- **Exercise instructions**
Quote all of the data that follows exactly as written, skipping the images.

- **Given material**
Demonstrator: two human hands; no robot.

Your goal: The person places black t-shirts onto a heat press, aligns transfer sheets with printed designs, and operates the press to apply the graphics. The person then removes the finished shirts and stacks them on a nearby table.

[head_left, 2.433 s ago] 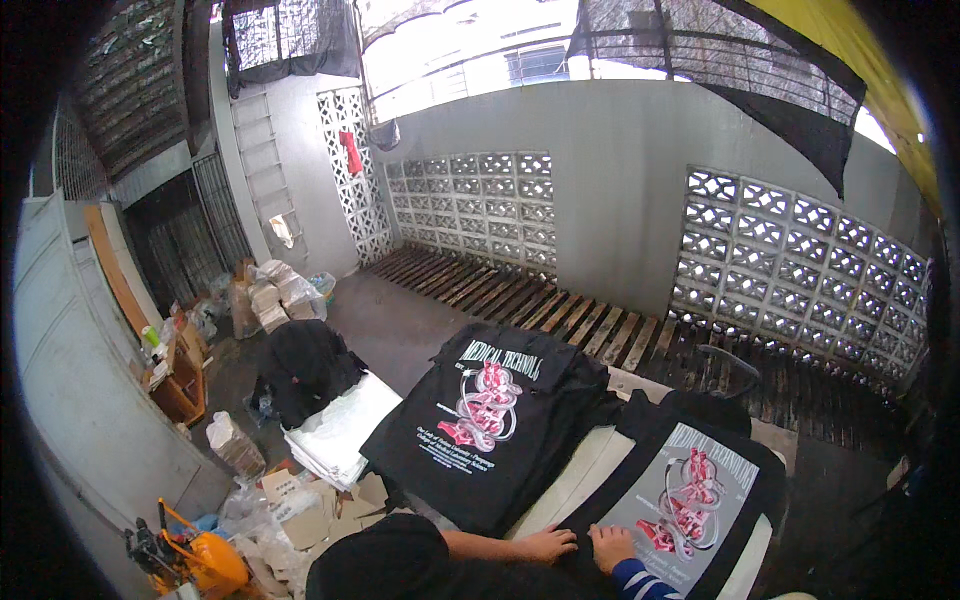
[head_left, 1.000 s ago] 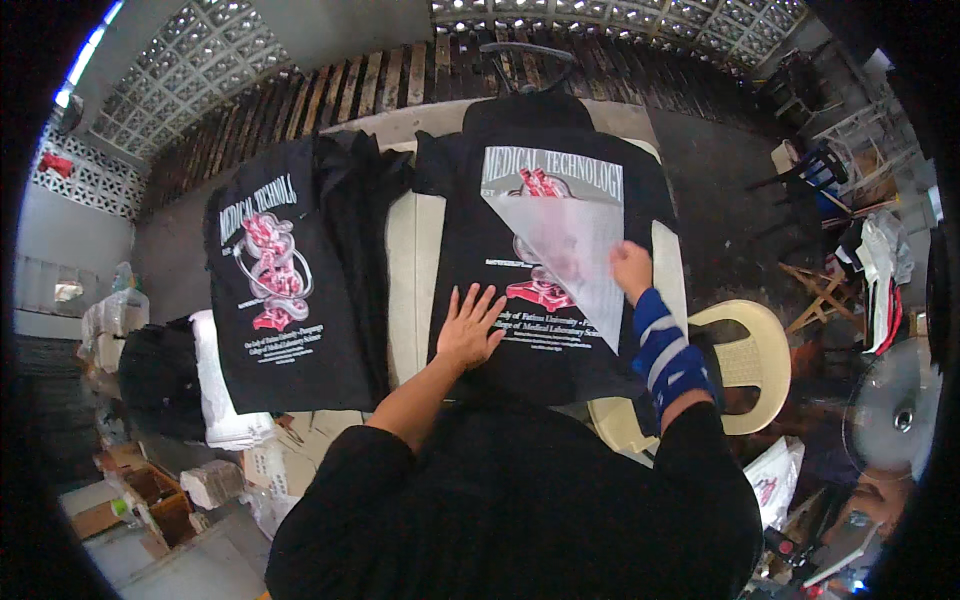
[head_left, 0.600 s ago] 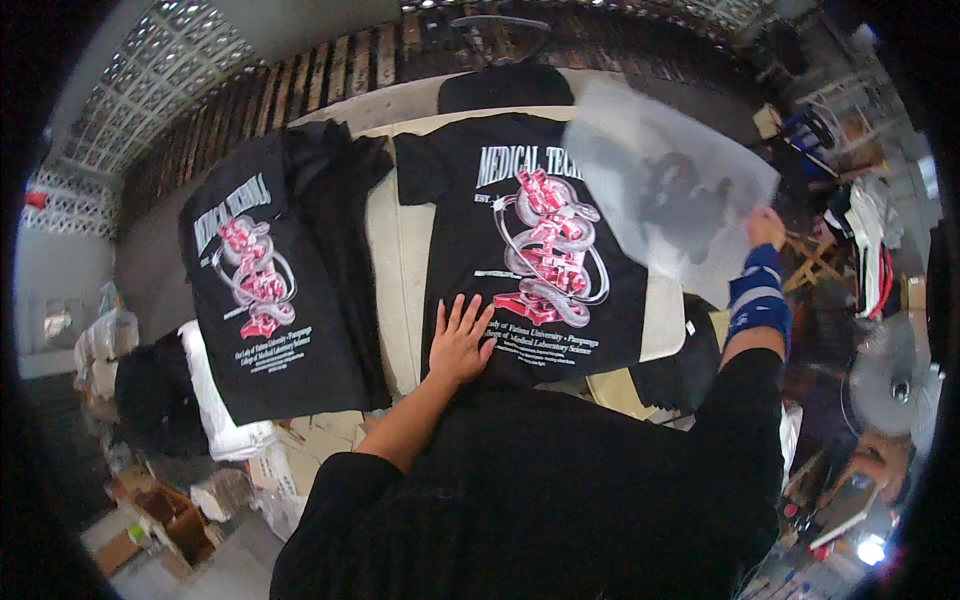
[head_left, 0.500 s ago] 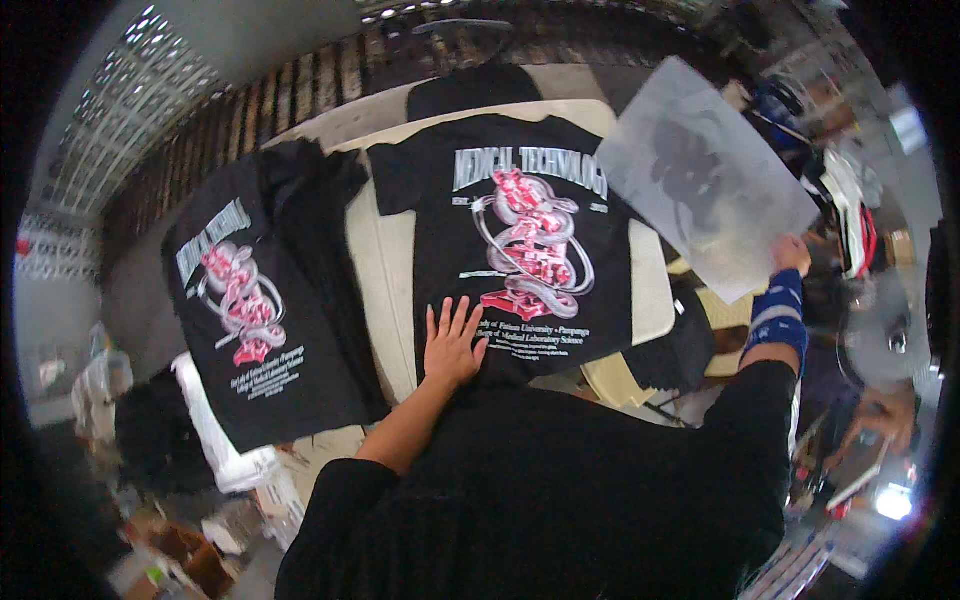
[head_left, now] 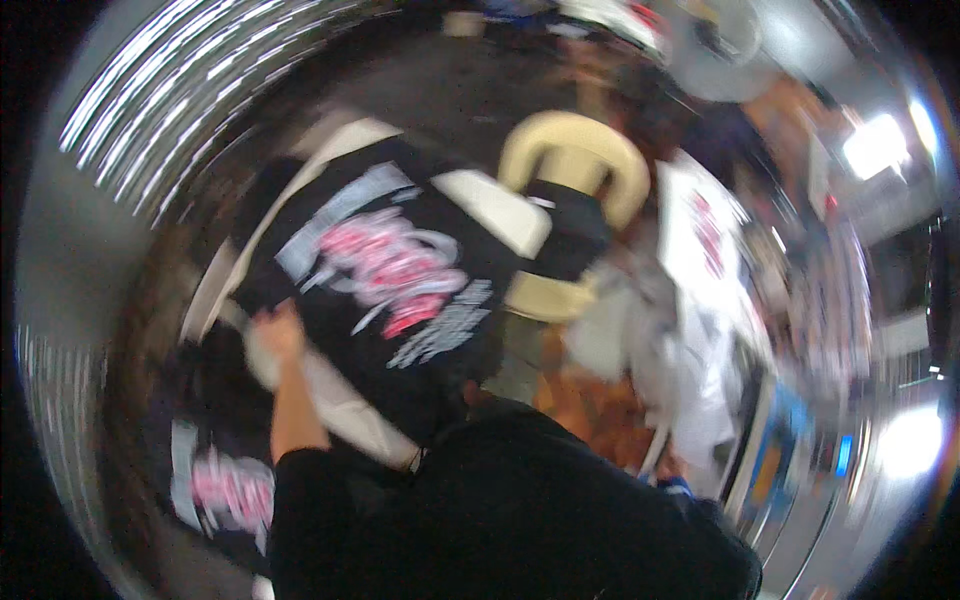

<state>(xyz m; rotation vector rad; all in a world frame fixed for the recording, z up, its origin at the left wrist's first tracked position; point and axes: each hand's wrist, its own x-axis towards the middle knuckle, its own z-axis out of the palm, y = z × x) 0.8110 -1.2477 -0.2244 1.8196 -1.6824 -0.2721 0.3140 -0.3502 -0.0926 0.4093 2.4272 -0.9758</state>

- **Solution for this problem**
Demonstrator: two human hands; no robot.

Your goal: The person places black t-shirts onto a heat press, aligns transfer sheets with printed designs, and operates the press to apply the graphics. The person then removes the finished shirts and stacks them on a nearby table.

[head_left, 2.433 s ago] 
[head_left, 1.000 s ago] 
[head_left, 0.600 s ago] 
[head_left, 0.500 s ago] 
[head_left, now] 

<state>(xyz m; rotation vector rad; all in a world frame fixed for the recording, z up, its origin at the left wrist's first tracked position; point and axes: each hand's wrist, its own x-axis towards the middle knuckle, its own z-axis out of the palm, y = z × x) 0.8110 -1.2477 -0.2244 1.8196 -1.6824 -0.2721 0.3140 -0.3502 -0.0926 0.4093 2.4272 -0.9758</state>

No additional output is expected.